• DIRECTIONS FOR THIS TASK: What is needed here is every line of the records that includes "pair".

• GIVEN RECORDS:

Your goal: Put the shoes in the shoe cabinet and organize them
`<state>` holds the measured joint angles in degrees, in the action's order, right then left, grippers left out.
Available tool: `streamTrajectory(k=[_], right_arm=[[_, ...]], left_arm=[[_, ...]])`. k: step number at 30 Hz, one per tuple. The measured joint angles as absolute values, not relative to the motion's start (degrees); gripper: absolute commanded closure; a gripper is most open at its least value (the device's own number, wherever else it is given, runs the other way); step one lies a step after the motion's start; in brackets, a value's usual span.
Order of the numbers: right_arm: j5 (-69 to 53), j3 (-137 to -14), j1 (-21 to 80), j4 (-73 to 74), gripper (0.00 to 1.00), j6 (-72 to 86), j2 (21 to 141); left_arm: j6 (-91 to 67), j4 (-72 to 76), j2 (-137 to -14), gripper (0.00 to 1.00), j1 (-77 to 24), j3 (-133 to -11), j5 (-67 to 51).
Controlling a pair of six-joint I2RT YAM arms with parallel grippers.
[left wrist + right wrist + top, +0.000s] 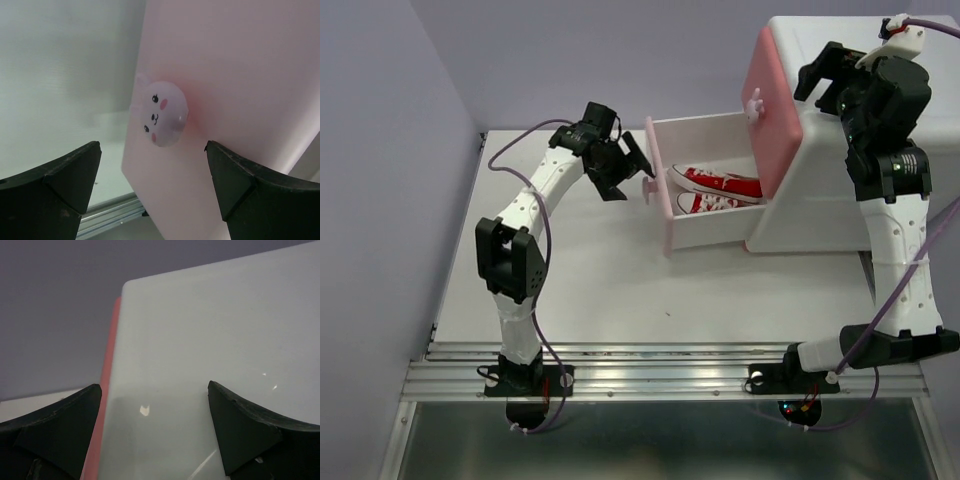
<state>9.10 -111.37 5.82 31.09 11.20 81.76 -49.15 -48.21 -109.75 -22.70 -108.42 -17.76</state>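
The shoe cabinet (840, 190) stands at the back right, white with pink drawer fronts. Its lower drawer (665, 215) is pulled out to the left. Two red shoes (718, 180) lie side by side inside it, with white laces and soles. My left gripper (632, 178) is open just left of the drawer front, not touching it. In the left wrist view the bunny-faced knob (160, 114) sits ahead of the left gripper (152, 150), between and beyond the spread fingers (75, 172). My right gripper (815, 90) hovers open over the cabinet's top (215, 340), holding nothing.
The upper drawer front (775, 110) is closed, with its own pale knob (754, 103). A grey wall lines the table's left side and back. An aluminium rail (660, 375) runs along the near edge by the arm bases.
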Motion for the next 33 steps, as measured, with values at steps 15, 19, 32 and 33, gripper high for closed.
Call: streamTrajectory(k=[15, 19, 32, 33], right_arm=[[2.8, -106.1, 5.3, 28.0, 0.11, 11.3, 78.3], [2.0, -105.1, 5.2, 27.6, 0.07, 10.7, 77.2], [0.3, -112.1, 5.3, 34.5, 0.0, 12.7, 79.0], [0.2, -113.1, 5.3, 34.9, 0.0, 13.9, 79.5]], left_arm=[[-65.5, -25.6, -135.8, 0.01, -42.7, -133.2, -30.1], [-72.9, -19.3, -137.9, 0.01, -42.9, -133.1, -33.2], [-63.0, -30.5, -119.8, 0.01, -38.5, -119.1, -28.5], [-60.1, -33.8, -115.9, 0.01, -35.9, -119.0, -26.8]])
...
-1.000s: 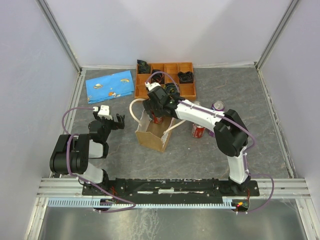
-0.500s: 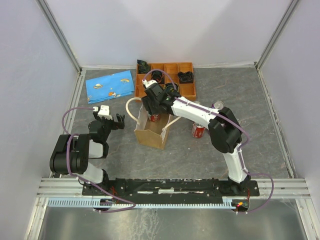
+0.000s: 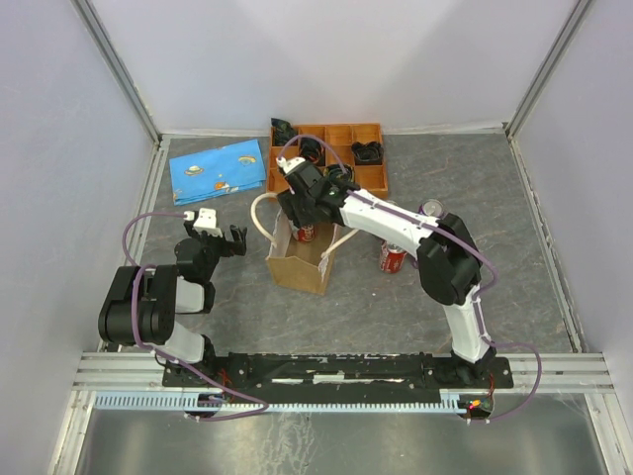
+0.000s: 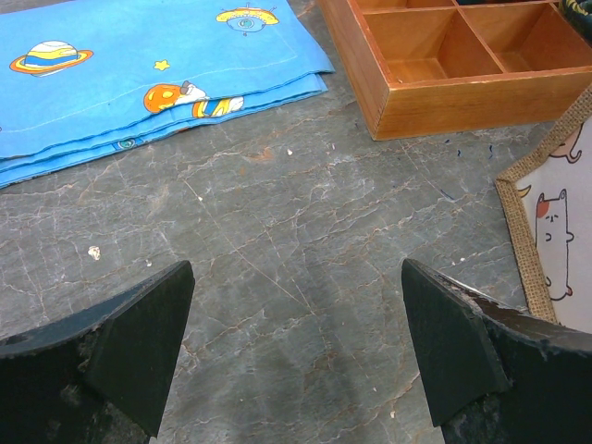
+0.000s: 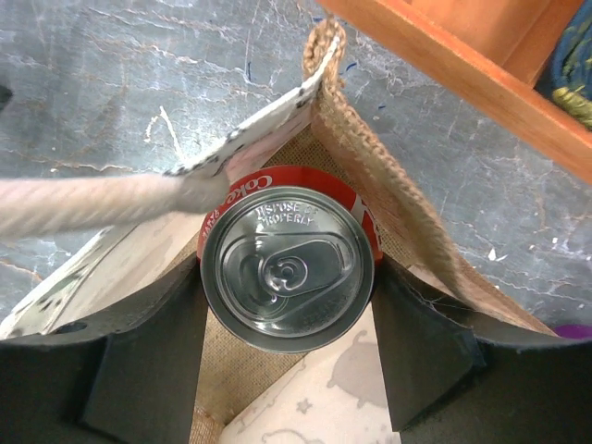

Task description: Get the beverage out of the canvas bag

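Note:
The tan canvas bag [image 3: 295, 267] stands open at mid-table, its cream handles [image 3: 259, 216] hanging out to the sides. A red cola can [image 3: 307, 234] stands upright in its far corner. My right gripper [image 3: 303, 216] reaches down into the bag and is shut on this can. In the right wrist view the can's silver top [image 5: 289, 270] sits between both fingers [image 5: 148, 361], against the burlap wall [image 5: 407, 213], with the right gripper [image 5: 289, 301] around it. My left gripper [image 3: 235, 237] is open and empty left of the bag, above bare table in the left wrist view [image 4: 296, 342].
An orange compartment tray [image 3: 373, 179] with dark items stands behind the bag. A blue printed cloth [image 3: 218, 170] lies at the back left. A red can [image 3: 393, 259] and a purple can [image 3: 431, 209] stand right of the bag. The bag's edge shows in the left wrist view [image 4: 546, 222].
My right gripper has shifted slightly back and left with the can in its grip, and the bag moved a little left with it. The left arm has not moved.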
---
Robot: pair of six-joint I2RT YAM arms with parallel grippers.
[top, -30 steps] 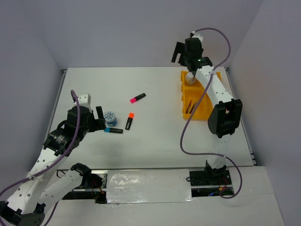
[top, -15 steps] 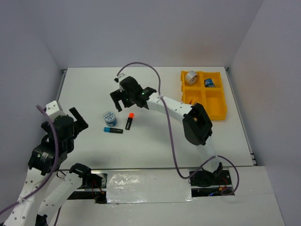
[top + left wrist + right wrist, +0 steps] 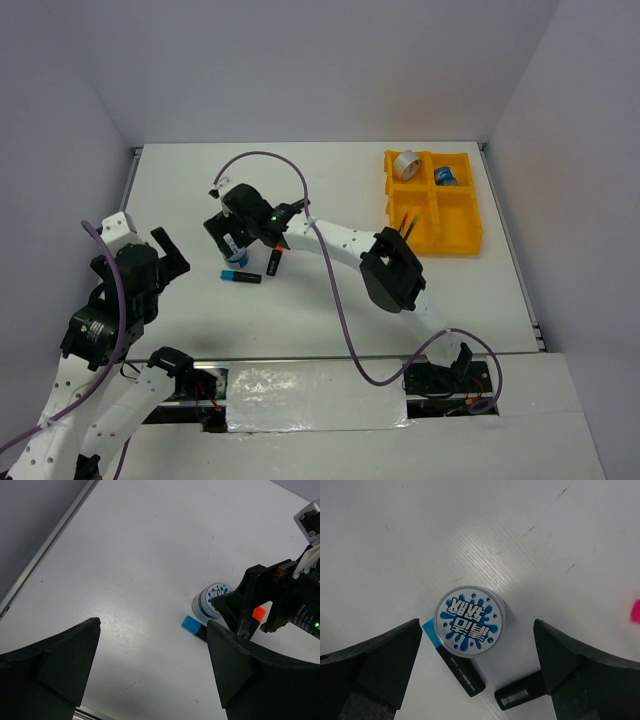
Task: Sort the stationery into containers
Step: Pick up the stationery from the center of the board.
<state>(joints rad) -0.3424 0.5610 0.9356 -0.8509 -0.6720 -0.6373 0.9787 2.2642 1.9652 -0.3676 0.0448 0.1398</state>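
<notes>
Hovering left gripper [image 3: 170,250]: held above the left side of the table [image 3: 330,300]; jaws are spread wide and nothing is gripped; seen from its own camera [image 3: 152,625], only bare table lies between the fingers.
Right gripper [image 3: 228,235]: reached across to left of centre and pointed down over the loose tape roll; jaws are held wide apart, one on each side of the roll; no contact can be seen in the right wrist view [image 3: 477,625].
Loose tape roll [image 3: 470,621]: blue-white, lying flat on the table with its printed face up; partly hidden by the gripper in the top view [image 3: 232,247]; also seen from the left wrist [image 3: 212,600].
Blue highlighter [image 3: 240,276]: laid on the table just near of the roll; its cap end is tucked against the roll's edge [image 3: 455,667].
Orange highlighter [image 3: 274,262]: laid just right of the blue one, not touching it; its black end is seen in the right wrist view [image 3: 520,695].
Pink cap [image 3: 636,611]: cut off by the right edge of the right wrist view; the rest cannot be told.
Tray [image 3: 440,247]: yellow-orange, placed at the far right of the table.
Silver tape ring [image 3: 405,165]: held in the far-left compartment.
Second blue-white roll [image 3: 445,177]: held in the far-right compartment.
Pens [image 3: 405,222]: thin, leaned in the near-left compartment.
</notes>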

• EXERCISE ANSWER:
Controlling a pair of six-joint I2RT YAM arms with parallel grippers.
Robot: pair of six-joint I2RT YAM arms with parallel grippers.

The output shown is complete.